TASK DETAILS → In the records below, find each line with "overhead" and copy it.

Stored records:
== == ==
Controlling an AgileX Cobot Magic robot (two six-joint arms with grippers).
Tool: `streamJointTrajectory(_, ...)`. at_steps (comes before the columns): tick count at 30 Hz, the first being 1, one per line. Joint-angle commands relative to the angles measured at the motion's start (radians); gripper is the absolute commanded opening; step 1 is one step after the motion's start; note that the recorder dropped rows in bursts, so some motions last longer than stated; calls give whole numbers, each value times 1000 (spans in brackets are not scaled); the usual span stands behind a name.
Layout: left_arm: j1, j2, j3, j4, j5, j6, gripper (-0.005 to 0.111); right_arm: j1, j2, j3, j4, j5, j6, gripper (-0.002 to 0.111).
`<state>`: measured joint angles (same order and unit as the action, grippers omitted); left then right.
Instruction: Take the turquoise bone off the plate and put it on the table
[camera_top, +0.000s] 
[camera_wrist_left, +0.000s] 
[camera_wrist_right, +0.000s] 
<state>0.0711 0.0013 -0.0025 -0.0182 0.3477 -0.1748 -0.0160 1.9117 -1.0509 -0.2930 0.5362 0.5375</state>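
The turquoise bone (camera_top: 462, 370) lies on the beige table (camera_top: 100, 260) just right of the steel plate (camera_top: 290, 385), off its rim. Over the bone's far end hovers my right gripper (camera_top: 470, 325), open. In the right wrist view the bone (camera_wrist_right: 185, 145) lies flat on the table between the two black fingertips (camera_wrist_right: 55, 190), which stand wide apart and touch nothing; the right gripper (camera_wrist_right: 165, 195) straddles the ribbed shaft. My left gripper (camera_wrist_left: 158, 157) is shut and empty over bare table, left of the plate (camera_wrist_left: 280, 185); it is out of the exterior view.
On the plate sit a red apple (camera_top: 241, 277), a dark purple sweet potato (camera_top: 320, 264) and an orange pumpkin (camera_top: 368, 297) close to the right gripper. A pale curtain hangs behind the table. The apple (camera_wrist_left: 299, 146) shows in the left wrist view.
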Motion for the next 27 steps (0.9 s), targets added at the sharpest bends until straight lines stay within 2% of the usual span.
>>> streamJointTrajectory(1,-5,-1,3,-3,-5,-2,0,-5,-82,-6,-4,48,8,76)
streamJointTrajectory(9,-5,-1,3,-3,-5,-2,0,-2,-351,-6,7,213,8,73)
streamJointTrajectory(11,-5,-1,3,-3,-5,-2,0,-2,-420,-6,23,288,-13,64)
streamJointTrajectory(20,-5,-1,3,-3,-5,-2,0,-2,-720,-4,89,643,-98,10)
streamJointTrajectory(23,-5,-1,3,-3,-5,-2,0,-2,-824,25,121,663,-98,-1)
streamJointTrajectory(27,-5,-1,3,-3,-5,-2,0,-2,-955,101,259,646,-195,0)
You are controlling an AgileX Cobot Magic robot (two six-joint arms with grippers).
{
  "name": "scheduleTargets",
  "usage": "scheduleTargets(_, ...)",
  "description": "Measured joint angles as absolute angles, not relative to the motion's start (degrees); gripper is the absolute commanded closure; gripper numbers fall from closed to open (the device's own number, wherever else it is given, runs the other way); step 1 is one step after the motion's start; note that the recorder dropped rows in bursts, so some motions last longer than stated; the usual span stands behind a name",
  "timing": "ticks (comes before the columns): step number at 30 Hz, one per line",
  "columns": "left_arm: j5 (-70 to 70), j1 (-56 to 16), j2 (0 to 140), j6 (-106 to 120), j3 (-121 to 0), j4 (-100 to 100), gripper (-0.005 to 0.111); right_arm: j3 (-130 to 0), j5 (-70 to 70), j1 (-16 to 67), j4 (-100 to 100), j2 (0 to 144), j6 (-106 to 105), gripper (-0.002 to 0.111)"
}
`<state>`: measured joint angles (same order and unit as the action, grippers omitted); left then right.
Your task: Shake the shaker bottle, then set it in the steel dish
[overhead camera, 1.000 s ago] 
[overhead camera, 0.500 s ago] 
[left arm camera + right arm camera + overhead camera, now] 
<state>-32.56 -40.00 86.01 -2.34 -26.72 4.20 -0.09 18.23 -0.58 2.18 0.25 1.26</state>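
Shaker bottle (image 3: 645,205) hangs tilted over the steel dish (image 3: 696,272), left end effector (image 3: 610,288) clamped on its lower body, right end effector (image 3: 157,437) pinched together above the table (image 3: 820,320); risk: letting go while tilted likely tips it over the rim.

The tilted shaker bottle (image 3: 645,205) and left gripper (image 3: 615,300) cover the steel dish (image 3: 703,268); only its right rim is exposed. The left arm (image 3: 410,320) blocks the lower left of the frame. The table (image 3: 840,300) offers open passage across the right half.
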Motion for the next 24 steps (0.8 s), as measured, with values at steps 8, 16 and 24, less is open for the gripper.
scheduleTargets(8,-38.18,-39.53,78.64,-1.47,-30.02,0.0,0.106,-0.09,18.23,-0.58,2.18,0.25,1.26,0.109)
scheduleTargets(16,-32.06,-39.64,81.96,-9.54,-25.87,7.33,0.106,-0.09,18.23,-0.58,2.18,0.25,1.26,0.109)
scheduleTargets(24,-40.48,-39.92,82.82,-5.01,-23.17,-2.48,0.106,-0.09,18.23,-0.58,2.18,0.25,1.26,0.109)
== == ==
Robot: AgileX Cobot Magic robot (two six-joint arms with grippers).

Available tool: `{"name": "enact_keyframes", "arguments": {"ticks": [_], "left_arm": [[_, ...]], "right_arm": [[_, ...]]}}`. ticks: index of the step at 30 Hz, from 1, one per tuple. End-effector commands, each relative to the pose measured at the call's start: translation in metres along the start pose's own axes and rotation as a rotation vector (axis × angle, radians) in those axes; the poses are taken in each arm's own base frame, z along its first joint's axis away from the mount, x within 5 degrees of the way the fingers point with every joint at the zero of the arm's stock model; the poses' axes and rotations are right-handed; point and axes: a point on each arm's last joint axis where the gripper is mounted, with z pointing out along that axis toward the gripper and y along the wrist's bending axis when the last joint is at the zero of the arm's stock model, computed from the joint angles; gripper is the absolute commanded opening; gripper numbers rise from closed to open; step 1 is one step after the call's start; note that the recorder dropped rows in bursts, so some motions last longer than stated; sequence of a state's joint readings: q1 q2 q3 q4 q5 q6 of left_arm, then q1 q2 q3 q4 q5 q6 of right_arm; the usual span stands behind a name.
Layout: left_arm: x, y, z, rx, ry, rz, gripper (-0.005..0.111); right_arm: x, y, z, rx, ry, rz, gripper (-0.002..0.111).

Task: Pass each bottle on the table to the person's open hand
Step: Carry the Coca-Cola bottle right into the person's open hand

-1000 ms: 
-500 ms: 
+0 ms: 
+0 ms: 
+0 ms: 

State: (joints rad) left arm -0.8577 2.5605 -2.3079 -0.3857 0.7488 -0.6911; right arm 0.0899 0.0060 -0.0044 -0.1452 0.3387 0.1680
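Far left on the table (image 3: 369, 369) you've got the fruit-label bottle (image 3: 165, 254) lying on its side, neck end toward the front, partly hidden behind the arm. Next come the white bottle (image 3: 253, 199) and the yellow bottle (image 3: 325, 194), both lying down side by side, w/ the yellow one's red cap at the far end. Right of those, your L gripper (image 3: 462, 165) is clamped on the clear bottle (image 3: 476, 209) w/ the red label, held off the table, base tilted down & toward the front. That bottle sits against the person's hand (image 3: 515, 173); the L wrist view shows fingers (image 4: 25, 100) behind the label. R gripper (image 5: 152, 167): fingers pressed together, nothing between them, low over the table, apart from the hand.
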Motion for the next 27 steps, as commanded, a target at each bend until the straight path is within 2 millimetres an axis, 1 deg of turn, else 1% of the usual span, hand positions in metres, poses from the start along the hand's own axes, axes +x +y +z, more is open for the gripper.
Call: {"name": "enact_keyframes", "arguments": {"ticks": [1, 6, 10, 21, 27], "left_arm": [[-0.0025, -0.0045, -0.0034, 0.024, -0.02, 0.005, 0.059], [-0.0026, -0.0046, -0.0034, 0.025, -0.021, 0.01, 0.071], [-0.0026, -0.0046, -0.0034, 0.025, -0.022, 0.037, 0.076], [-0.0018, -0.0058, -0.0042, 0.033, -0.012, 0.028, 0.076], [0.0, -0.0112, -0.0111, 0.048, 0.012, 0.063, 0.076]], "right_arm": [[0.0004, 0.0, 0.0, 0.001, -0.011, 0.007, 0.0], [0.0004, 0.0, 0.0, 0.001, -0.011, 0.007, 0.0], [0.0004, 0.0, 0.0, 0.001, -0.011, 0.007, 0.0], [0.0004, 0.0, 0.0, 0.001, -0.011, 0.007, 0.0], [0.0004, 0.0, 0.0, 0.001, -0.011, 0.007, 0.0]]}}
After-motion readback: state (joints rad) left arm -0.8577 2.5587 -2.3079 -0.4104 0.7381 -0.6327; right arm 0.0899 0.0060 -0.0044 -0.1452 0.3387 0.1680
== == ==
RESPONSE →
[overhead camera, 1.000 s ago] 
[overhead camera, 0.500 s ago] 
[left arm camera + right arm camera + overhead camera, now] 

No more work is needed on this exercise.